MUSE, DREAM, FIN HEREUSE / A PYGMALION RETELLING

by cheekslikewine



Category: Ancient Greek Religion & Lore
Genre: Alternate Universe - Mythology, Art, Artists, Canon Gay Relationship, Everyone Is Gay, F/F, Genderbending, Inspired by Pygmalion and Galatea (Ancient Greek Religion & Lore), Modern Retelling
Language: English
Status: Completed
Published: 2019-06-10
Updated: 2019-06-10
Packaged: 2020-04-23 20:28:23
Rating: General Audiences
Warnings: Creator Chose Not To Use Archive Warnings
Chapters: 1
Words: 2,533
Publisher: archiveofourown.org
Story URL: https://archiveofourown.org/works/19158397
Author URL: https://archiveofourown.org/users/cheekslikewine/pseuds/cheekslikewine
Summary: They idealized it, always, those inbred romantics, but that spoke nothing for the dim suffering that veiled this lifestyle of living on a prayer, pining after a bewitching, drifting light that flickered most days — something they loved with a heart full of youthful iron will, off-chance of becoming great, bright, remembered. They were dirty and unkempt, but their minds were brimming with beautiful, beautiful things, thoughts and dreams silvered with the stuff of hope. They were artists.She smiled. That is all; that is enough.

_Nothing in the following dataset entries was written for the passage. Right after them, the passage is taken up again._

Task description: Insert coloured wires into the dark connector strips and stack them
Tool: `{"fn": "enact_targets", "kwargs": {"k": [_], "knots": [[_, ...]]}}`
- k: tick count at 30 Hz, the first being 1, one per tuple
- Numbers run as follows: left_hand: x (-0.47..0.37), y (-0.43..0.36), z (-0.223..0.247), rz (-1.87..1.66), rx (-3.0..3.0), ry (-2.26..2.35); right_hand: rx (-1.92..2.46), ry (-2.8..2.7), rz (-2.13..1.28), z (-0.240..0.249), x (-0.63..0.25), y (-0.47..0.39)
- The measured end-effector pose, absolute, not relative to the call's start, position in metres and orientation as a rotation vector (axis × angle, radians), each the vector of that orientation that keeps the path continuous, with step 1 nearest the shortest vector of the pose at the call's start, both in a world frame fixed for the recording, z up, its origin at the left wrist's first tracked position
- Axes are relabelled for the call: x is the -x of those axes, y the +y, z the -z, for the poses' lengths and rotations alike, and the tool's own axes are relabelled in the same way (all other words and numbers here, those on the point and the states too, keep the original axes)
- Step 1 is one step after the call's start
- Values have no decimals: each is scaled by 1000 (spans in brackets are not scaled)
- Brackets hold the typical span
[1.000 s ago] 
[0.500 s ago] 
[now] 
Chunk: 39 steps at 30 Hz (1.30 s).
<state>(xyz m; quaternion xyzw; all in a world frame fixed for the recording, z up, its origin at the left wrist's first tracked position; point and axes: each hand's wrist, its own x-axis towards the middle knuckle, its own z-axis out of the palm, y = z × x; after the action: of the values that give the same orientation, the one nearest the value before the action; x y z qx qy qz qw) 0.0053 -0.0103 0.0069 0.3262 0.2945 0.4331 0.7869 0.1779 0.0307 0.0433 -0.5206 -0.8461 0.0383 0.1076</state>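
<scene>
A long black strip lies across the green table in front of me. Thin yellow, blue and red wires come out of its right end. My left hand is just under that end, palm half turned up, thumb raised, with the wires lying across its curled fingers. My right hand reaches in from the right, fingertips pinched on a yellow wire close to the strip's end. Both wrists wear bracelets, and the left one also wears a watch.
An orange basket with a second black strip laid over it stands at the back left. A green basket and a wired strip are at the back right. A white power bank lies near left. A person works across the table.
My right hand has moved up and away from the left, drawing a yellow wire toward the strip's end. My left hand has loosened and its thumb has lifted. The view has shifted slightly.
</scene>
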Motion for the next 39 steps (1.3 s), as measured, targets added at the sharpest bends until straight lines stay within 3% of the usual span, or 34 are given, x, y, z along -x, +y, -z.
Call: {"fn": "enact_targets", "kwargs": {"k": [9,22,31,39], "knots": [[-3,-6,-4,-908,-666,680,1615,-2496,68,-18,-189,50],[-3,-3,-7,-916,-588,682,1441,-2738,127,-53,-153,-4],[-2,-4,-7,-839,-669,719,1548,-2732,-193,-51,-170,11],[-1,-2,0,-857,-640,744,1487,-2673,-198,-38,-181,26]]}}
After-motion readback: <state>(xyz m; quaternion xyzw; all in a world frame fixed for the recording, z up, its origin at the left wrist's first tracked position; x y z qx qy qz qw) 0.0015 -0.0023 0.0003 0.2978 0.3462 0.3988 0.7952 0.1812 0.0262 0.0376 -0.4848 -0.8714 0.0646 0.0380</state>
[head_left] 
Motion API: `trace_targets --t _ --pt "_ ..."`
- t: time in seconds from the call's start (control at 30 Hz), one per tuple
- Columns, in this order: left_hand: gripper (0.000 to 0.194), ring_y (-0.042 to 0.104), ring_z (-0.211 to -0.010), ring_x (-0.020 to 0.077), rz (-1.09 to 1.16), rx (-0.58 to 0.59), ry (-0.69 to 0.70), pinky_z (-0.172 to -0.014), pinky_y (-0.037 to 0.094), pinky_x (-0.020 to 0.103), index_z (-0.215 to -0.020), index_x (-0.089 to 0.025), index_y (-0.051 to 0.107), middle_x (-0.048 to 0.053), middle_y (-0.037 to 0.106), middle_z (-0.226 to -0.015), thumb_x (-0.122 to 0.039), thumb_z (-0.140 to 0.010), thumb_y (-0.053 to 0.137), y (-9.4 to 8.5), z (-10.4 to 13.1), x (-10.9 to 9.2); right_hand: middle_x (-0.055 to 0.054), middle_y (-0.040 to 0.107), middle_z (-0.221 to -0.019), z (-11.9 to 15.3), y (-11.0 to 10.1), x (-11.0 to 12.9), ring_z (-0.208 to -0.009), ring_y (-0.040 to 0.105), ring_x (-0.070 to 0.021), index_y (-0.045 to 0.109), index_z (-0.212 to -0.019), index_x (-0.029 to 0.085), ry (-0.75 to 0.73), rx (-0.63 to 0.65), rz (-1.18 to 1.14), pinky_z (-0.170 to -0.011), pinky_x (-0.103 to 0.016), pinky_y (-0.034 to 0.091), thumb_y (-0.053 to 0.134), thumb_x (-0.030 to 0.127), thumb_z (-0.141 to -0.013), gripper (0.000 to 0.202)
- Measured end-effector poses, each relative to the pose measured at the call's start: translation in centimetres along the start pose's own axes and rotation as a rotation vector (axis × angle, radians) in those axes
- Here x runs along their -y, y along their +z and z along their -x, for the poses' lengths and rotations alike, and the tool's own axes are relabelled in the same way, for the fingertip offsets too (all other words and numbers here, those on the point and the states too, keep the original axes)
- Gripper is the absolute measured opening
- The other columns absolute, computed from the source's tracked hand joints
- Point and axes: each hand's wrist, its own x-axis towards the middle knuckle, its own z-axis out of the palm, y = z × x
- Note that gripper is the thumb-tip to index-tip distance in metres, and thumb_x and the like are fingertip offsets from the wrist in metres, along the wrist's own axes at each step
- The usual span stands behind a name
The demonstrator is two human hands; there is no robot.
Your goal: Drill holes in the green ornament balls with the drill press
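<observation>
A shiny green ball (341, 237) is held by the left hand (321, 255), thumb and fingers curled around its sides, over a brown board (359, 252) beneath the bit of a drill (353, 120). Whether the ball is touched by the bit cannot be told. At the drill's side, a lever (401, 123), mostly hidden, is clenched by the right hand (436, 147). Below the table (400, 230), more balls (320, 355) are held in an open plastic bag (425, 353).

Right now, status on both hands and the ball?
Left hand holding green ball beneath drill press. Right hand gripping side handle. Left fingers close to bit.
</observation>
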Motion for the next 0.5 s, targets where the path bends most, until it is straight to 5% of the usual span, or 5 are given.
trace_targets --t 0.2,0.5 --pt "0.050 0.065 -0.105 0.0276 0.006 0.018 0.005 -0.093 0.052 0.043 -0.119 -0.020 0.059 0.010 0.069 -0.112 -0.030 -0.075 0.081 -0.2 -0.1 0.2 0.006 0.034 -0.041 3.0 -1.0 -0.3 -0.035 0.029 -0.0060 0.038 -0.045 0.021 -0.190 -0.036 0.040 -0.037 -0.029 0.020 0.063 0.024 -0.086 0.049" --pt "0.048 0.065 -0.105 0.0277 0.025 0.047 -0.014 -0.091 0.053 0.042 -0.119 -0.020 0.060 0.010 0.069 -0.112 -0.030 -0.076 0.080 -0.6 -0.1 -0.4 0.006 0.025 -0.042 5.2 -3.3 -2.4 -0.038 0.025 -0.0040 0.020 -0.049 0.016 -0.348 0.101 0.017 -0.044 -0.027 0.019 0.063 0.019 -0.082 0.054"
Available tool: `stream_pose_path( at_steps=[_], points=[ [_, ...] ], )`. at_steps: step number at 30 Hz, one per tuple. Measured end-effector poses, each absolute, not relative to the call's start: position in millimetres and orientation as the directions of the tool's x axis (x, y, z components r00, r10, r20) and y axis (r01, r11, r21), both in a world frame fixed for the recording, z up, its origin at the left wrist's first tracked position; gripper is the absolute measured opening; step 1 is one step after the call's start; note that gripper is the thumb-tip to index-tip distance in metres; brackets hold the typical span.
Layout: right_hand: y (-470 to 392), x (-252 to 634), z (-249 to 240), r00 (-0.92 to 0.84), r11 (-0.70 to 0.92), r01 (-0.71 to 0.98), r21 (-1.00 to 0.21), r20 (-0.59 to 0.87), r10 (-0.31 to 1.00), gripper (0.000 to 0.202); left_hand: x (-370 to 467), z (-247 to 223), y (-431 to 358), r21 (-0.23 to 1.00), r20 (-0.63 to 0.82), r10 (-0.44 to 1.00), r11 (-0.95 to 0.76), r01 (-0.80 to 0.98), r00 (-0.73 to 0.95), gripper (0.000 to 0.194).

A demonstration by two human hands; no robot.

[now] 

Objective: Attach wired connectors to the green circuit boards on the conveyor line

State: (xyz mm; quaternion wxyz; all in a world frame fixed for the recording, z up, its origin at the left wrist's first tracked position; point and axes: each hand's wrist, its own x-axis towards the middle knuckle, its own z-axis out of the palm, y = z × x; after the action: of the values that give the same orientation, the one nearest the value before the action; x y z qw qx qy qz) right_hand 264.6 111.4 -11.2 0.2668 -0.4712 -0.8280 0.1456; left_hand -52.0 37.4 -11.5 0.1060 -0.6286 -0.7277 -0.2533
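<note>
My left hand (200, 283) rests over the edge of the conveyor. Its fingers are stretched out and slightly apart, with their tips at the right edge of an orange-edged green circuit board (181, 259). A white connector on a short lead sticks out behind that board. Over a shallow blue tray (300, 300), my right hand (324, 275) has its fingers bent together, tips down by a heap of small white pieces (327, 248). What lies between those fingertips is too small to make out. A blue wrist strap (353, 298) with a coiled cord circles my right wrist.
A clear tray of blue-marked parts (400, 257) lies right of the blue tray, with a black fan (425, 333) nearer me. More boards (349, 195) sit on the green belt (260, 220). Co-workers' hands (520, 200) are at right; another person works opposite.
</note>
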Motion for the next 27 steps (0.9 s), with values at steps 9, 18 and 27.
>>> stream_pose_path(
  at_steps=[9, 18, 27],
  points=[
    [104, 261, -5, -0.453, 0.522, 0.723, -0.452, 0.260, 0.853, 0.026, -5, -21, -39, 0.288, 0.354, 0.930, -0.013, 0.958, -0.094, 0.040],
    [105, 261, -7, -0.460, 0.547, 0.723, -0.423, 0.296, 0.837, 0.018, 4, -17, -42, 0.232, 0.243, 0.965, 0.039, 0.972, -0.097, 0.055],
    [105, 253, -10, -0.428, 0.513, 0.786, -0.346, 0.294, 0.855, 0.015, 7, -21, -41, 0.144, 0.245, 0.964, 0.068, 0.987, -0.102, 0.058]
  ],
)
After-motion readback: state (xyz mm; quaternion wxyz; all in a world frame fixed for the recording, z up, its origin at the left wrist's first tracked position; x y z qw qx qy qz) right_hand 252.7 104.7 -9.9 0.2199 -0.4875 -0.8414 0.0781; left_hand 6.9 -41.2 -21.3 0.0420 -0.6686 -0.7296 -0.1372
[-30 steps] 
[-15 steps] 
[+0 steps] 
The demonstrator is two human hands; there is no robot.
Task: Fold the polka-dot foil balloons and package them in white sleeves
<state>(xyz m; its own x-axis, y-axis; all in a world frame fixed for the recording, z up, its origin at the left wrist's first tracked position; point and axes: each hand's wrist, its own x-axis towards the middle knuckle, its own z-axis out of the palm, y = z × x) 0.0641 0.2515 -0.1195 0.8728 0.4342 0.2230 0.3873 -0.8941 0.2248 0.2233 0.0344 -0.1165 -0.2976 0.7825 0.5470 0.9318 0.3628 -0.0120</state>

	MUSE, DREAM, FIN HEREUSE / A PYGMALION RETELLING

**Author's Note:**

> guess which bitch tried out a new tone with this one. me. dunno if it worked but if it did for you, put me with the homies in the mezzanine, please

 

                        I

            The Mezzanine Studio churned. Makeshift bedside desks, flea-bitten mattresses, a long trestle table fixed at the center of the room like the sternum to a rib-cage. Dulcet jazz under white noise. Along the length of the work surface sat avant-gardes, novelists, tragedians, tinkerers, bona fide geniuses. An eclectic, bright, moneyless bunch they were. Naturally so, because the Mezzanine extended its spaces to every poor thing with an idea.

            Pyg sat on a shapeless pallet trying to refine the last strokes of the sheen on Gala’s hair on her lagging software: wide-end brush point, two-thirds transparency, hex code of #AEA8FF (powdered forget-me-nots). Unwashed hair fell into her face. She zoomed out from 568% back to 100%, holding the archaic iPad at arm’s length. Angled curve of the jawbone, tendon in the neck, jut at the base of the fibula, slope of a nose and left shoulder and tipped hip. Pyg squinted.

            She then noticed she wasn’t entirely alone. Across from her sat her bedfellow, Hepha. Hepha had rich beautiful skin, #1D0C00 (syrup brown, dash of black), but not a good face, and was a builder of things. He clapped a pair of weathered, long-fingered hands.

            “How is the gal going?”

            “I can’t get the shading of her cleavage right.” Pyg showed Hepha.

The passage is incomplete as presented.